About this exercise:
Go to the line with "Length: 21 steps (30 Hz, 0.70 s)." in the entries below and write out every line from there through the line with "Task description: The", exactly and without pictures.

Provided records:
================================

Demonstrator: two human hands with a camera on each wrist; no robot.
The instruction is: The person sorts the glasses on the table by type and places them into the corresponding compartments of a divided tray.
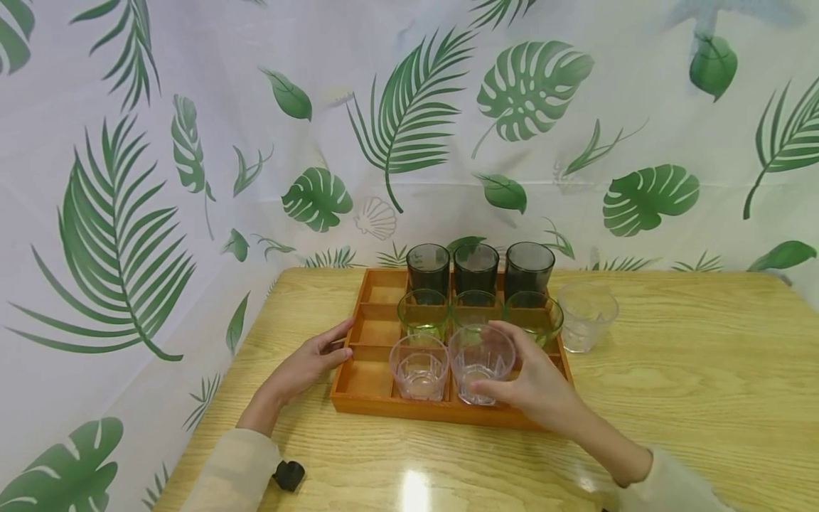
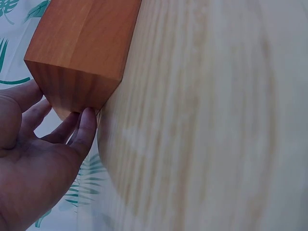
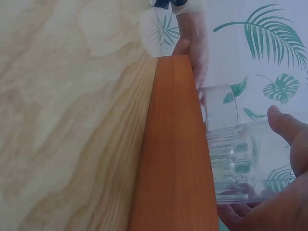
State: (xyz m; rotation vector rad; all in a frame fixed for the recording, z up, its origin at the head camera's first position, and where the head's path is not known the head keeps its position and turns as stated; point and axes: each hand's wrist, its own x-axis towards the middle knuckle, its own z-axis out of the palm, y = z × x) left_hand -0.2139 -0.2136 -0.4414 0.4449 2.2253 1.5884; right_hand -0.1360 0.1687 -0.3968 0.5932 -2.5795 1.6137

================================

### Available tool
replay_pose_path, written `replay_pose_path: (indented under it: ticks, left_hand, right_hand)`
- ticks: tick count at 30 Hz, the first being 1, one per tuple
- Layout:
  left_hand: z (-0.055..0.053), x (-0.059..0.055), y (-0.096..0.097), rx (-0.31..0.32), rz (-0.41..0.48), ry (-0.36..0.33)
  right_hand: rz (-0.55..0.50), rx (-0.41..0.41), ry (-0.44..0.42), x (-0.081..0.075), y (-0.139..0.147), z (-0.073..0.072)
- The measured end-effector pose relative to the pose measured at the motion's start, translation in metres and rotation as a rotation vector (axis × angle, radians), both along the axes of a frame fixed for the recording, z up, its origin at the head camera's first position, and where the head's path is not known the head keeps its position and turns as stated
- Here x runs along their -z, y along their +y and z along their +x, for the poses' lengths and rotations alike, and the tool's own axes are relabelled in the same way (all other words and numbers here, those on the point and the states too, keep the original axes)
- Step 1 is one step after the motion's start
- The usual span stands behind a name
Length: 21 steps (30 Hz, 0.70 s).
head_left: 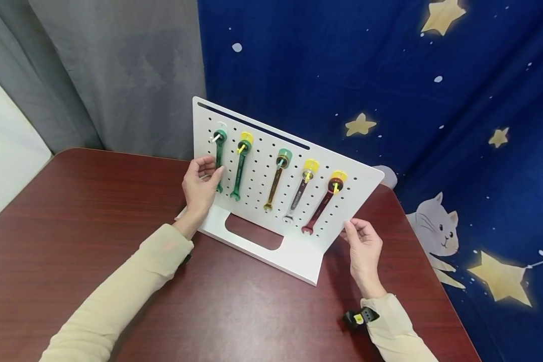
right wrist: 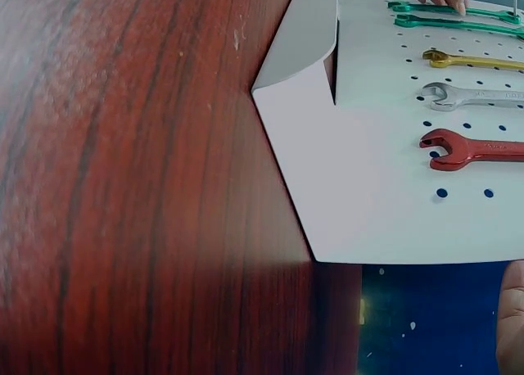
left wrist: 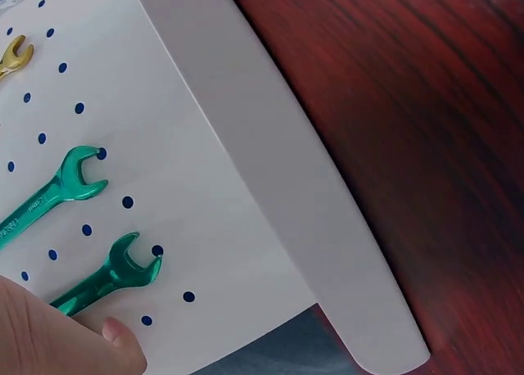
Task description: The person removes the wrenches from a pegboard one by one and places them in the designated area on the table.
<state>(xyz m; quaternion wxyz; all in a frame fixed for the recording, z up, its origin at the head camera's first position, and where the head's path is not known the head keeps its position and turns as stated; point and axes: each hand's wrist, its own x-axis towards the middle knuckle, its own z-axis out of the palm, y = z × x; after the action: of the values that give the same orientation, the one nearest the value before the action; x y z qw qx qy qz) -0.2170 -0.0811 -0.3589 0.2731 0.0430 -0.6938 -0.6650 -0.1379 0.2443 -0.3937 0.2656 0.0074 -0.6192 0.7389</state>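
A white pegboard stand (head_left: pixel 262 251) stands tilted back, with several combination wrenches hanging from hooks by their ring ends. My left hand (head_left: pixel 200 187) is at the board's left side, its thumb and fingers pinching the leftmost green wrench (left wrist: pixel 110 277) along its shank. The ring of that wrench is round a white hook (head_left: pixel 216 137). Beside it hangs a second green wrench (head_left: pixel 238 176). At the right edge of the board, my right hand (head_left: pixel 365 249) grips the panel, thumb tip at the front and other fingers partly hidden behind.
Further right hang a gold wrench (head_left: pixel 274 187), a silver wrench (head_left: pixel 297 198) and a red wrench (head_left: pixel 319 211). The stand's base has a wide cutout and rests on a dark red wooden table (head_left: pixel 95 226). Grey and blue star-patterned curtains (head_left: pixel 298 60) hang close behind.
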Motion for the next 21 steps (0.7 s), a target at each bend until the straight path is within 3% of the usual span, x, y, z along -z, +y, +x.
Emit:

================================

Exercise answer:
Length: 21 steps (30 Hz, 0.70 s).
head_left: 
right wrist: 
left wrist: 
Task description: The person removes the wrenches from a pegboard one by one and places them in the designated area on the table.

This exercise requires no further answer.